# Random Walks in Higher-Order Networks


[Run notebook in Google Colab](https://colab.research.google.com/github/pathpy/pathpy/blob/master/doc/tutorial/higher_order_random_walks.ipynb)  
[Download notebook](https://github.com/pathpy/pathpy/raw/master/doc/tutorial/higher_order_random_walks.ipynb)

An interesting application of `pathpy` is the simulation and visualisation of random walk processes in higher-order networks. In the following we demonstrate this in a small toy example.

In [None]:
pip install git+git://github.com/pathpy/pathpy.git

In [None]:
import pathpy as pp
from pprint import pprint
from matplotlib import pyplot as plt

To explain how we can simulate random walks on higher-order networks, we first first create a simple first-order network with four nodes and five edges.

In [None]:
n = pp.Network(directed=False)
n.add_edge('a', 'b', weight=1, uid='a-b')
n.add_edge('b', 'c', weight=1, uid='b-c')
n.add_edge('c', 'a', weight=2, uid='c-a')
n.add_edge('c', 'd', weight=1, uid='c-d')
n.add_edge('d', 'a', weight=1, uid='d-a')

n.plot()

We now create a higher-order network with order two, which corresponds to paths in the first-order network above.

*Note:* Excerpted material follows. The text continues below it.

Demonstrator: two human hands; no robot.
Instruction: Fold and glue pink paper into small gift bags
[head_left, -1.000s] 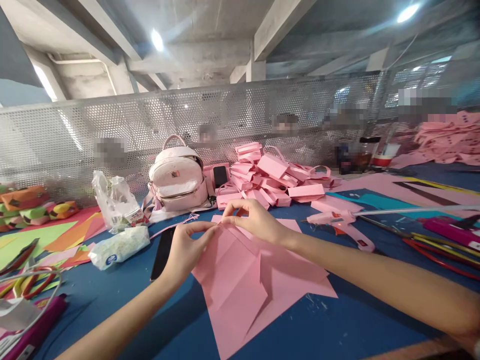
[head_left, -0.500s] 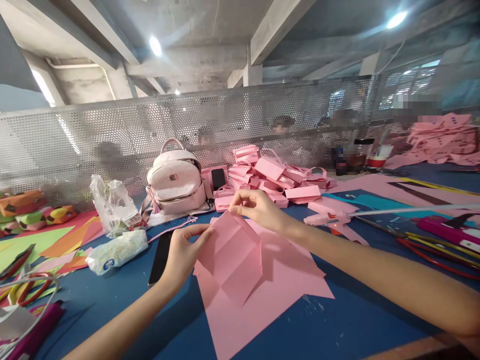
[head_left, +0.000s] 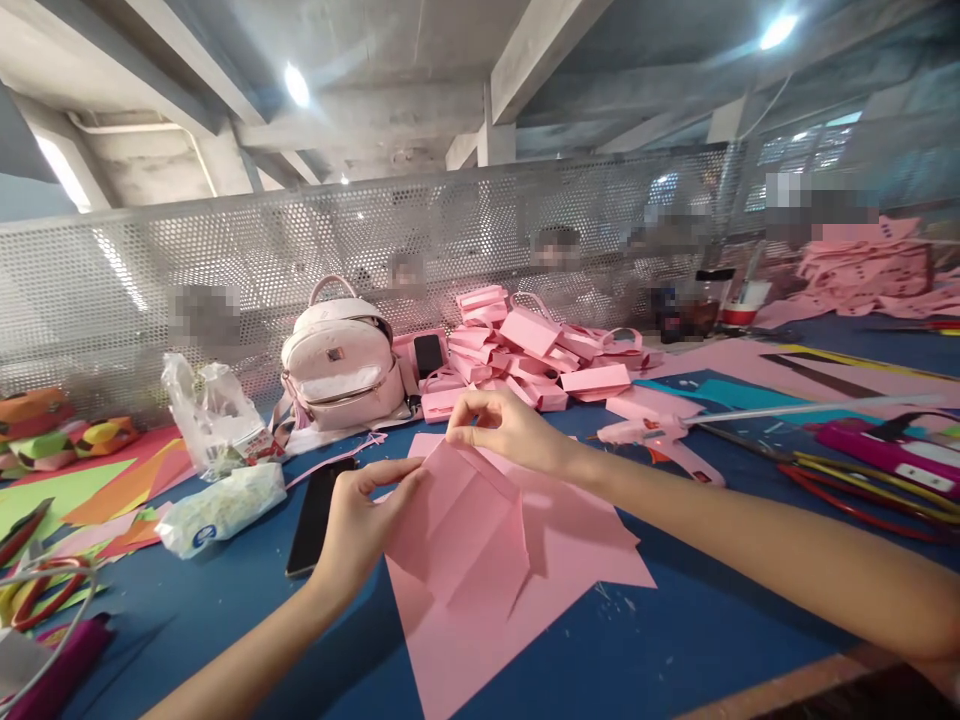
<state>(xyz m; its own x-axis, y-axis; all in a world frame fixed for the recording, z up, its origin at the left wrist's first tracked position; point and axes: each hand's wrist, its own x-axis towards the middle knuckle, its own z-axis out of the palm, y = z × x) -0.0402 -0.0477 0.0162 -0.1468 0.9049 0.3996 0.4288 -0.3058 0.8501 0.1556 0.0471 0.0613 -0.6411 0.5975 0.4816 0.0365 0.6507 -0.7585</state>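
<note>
A creased piece of pink paper (head_left: 469, 525) is held up at the centre, tilted above a larger pink sheet (head_left: 577, 560) on the blue table. My left hand (head_left: 367, 520) pinches its upper left edge between thumb and fingers. At the top corner, my right hand (head_left: 499, 425) has thumb and fingertips pressed together on the paper. A pink glue gun (head_left: 660, 440) lies to the right, beyond my right forearm. Behind my hands rises a pile of folded pink paper pieces (head_left: 532, 340).
Left of centre are a pale backpack (head_left: 341, 360), a black phone (head_left: 319, 520), a tissue pack (head_left: 221, 507) and a plastic bag (head_left: 214, 415). Red-handled scissors (head_left: 52, 590) lie far left. A purple device (head_left: 892, 450) and cables are at right, a perforated metal screen (head_left: 450, 220) behind.
The whole view has shifted slightly, so things appear a little further left. Both hands keep hold of the pink paper, whose tilt differs slightly.
</note>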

We further assign weights to those edges, which means that those paths are taken with different probabilities.

In [None]:
n2 = pp.HigherOrderNetwork()
v1 = pp.HigherOrderNode(n.edges['a-b'], uid='a-b')
v2 = pp.HigherOrderNode(n.edges['b-c'], uid='b-c')
v3 = pp.HigherOrderNode(n.edges['c-a'], uid='c-a')
v4 = pp.HigherOrderNode(n.edges['c-d'], uid='c-d')
v5 = pp.HigherOrderNode(n.edges['d-a'], uid='d-a')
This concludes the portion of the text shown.